The Mechanisms of Cardiac Fibrosis

Cardiac fibrosis is an accumulation of extracellular matrix within the heart. This accumulation greatly increases the risk of heart failure, which resulted in 18.6 million deaths worldwide in 2019. There are two types of cardiac fibrosis: replacement fibrosis, which occurs to repair tissue after cardiomyocyte death, and reactive fibrosis, which occurs between cells and around vasculature. These two types of fibrosis often occur simultaneously in remodeled hearts, impairing function and leading to further maladaptive remodeling in a positive feedback loop.

Consequences and symptoms of cardiac fibrosis

Cardiac fibrosis is not only a major contributor to heart failure, it is also implicated in several cardiovascular diseases, including cardiomyopathies, arrhythmias, valvular heart disease and infarcts. It may also be associated with other diseases such as diabetes, chronic kidney disease and infections. Cardiac fibrosis impairs myocardial function and promotes maladaptive remodeling, resulting in a positive feedback loop that impedes fibrosis regression.

Currently, there are few effective therapies for cardiac fibrosis, and we need better understanding and targeted treatments. Now, a recently published review provides an overview of the complexity of cardiac fibrosis and therapeutic strategies, highlighting gaps in knowledge and opportunities for further investigation. Here, the authors focus on the regulation and complexity of fibrotic responses in both fibrosis types through factors such as protein expression, fibroblast heterogeneity, microenvironmental signaling, and intracellular regulation. The value of integrating „omics“ technologies is also discussed, as well as emerging regulatory mechanisms, therapeutic approaches, and knowledge gaps in the field.

New opportunities and new knowledge through omics technologies

As key drivers of ECM synthesis and remodelling, defining fibroblast phenotypic variation and regulation is essential to better understand fibrogenesis and identify therapeutic targets. Cardiac fibroblasts stem from epicardial (80%) and endothelial (20%) origins, and significant insights into their heterogeneity and the drivers of these sublineages have been made through single-cell transcriptomic (scRNA), single nuclei transcriptomic and single-cell assay for transposase accessible chromatin (scATAC-seq) technologies.

The researchers demonstrate: Single-cell sequencing and quantitative proteomics have provided new insights into the mechanisms of cardiac fibrosis. These include reparative or maladaptive processes, spatiotemporal changes, and fibroblast heterogeneity.

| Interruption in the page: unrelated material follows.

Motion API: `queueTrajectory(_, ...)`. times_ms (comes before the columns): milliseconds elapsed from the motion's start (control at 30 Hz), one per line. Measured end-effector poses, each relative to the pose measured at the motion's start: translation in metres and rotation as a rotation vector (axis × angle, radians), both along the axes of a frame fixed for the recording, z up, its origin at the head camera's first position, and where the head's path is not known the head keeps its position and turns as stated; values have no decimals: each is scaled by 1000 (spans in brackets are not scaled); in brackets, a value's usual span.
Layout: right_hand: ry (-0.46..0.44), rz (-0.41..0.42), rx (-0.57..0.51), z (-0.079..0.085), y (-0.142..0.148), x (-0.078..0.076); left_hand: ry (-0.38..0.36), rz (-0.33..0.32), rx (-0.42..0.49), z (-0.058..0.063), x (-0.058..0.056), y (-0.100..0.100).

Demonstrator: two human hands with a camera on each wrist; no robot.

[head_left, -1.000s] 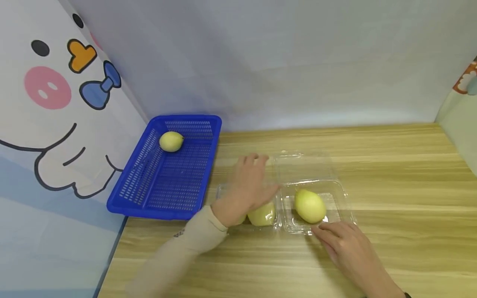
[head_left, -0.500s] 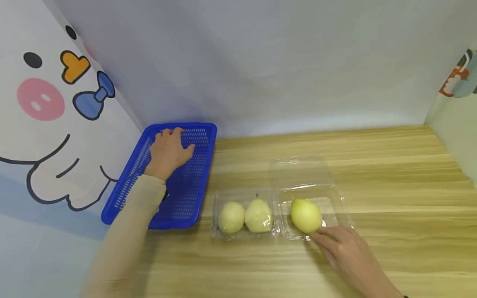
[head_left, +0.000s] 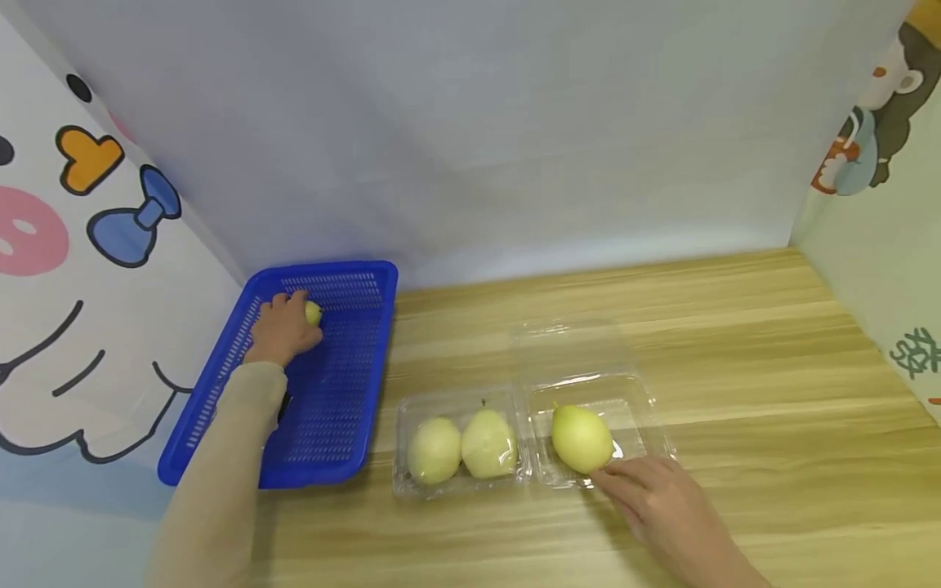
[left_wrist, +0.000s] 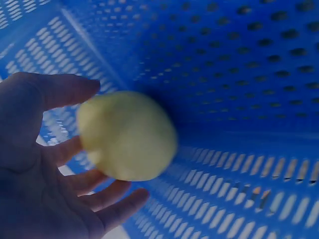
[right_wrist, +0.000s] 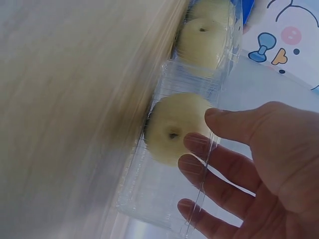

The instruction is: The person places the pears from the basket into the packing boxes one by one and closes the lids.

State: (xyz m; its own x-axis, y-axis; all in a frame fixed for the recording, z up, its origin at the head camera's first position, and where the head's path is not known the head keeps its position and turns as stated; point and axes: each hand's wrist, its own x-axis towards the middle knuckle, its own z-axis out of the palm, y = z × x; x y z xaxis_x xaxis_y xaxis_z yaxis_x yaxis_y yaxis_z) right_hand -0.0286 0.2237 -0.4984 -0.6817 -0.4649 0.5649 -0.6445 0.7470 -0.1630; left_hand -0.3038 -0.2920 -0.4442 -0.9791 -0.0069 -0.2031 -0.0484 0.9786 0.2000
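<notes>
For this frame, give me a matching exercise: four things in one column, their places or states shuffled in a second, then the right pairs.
Things:
1. left hand
2. right hand
3. closed box
4. open box

Places or states:
A. holds a single pear, lid folded back
B. inside the blue basket, fingers around a pear
C. holds two pears side by side
D. fingers straight, touching the near edge of a clear box

Pairs: 1-B, 2-D, 3-C, 4-A
</notes>
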Motion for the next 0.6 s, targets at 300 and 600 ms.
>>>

Microenvironmental and intercellular signaling mechanisms and intracellular regulators, including post-translational/epigenetic modifications, RNA binding proteins, and non-coding RNAs, have also been identified. On the one hand, targeting cellular heterogeneity, microenvironmental signaling, and intracellular regulation offer promising therapeutic leads. On the other hand, further advances in understanding the molecular basis of fibrotic remodeling are needed for clinical development.

We believe: Deep insights through omics technologies such aus single cell omics, transcriptomics and epigenomics help us to better understand complex processes in the human body and difficult disease patterns. We are grateful for every study and every overview – every insight counts!